Information provided:
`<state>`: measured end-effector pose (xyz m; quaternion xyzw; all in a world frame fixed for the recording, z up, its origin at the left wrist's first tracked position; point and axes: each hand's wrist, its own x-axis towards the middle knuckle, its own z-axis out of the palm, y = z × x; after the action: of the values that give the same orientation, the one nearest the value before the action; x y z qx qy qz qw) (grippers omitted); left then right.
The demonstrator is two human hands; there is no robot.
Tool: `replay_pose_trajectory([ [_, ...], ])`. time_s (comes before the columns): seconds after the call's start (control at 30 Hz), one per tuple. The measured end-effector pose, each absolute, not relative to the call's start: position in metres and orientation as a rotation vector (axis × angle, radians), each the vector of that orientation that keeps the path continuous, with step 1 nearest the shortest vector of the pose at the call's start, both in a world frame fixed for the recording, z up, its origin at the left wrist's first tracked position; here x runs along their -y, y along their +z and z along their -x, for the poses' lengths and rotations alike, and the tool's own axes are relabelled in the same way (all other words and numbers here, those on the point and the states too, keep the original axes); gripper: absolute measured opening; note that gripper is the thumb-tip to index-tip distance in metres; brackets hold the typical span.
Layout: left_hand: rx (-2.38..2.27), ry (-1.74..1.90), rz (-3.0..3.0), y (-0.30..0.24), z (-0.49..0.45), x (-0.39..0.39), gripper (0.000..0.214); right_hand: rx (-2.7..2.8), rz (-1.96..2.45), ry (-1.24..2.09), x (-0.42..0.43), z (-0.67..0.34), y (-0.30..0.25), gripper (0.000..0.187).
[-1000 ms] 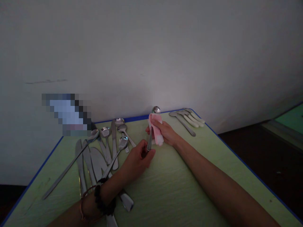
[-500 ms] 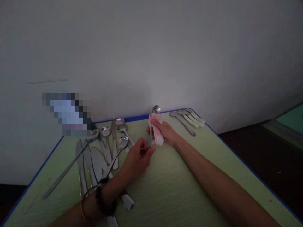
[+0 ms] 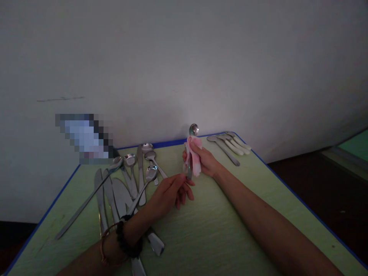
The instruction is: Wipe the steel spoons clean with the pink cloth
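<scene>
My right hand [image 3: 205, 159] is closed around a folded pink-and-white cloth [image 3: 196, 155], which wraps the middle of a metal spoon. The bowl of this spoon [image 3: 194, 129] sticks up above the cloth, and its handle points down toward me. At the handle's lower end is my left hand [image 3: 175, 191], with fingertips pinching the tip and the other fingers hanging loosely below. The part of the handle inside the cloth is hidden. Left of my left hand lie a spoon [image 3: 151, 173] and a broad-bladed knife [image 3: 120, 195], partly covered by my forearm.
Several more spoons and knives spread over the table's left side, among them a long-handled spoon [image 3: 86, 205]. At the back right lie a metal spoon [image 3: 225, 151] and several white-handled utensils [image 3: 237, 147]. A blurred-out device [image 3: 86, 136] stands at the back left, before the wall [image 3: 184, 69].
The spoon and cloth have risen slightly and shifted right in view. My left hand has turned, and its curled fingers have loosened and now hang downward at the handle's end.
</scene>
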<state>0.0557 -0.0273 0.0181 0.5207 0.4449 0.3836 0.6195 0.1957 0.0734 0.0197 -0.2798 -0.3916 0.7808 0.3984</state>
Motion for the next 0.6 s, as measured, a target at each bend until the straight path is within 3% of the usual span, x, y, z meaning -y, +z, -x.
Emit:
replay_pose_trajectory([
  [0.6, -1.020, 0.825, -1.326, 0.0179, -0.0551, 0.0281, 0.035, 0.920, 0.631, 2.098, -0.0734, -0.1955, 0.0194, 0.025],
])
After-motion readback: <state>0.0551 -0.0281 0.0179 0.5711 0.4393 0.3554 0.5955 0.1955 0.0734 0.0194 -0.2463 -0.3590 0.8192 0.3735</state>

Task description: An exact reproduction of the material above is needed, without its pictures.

Answer section:
`<state>`: measured end-effector pose (xyz m; quaternion xyzw; all in a world frame fixed for the recording, z up, its origin at the left wrist's first tracked position; point and axes: each hand's wrist, its own x-axis towards the middle knuckle, its own z-axis out of the palm, y = z × x; after the action: of the values that give the same orientation, the one nearest the value before the action; x y z qx qy qz qw) (grippers omitted); left then right.
The demonstrator is two human hands; there is no robot.
Tool: `replay_pose_trajectory([ [_, ...], ])`. time_s (comes before the columns): seconds after the call's start (control at 30 Hz), one per tuple. The measured end-effector pose, each absolute, not relative to the call's start: position in metres and orientation as a rotation vector (axis × angle, radians), each the vector of that orientation that keeps the path continuous, with step 1 nearest the shortest vector of the pose at the call's start, both in a world frame fixed for the recording, z up, its origin at the left wrist's first tracked position; here x runs along their -y, y along their +z and z along their -x, for the poses' lengths and rotations alike, and the tool's own axes are relabelled in the same way (all other words and numbers here, those on the point and the states too, keep the original axes); gripper: absolute measured opening; note that gripper is the thumb-tip to index-tip distance in metres; brackets hold the typical span.
Layout: left_hand: rx (-2.38..2.27), ry (-1.74..1.90), rz (-3.0..3.0), y (-0.30..0.24), z (-0.49..0.45), x (-0.39..0.39), gripper (0.000..0.214); right_hand: rx (-2.7..2.8), rz (-1.96..2.45), ry (-1.24..2.09), x (-0.42..0.43), z (-0.67..0.34), y (-0.30..0.25), gripper (0.000..0.187).
[-1000 ms] 
[-500 ms] 
[+0 ms] 
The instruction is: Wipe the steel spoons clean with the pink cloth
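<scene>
My right hand [image 3: 205, 159] is closed around a folded pink-and-white cloth [image 3: 196, 155], which wraps the middle of a metal spoon. The bowl of this spoon [image 3: 194, 129] sticks up above the cloth, and its handle points down toward me. At the handle's lower end is my left hand [image 3: 175, 191], with fingertips pinching the tip and the other fingers hanging loosely below. The part of the handle inside the cloth is hidden. Left of my left hand lie a spoon [image 3: 151, 173] and a broad-bladed knife [image 3: 120, 195], partly covered by my forearm.
Several more spoons and knives spread over the table's left side, among them a long-handled spoon [image 3: 86, 205]. At the back right lie a metal spoon [image 3: 225, 151] and several white-handled utensils [image 3: 237, 147]. A blurred-out device [image 3: 86, 136] stands at the back left, before the wall [image 3: 184, 69].
The spoon and cloth have risen slightly and shifted right in view. My left hand has turned, and its curled fingers have loosened and now hang downward at the handle's end.
</scene>
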<state>0.0557 -0.0273 0.0181 0.5207 0.4449 0.3836 0.6195 0.1957 0.0734 0.0197 -0.2798 -0.3916 0.7808 0.3984</state>
Motion for the next 0.6 s, as measured, a target at each bend until the straight path is within 3% of the usual span, x, y, z meaning -y, +z, -x.
Emit:
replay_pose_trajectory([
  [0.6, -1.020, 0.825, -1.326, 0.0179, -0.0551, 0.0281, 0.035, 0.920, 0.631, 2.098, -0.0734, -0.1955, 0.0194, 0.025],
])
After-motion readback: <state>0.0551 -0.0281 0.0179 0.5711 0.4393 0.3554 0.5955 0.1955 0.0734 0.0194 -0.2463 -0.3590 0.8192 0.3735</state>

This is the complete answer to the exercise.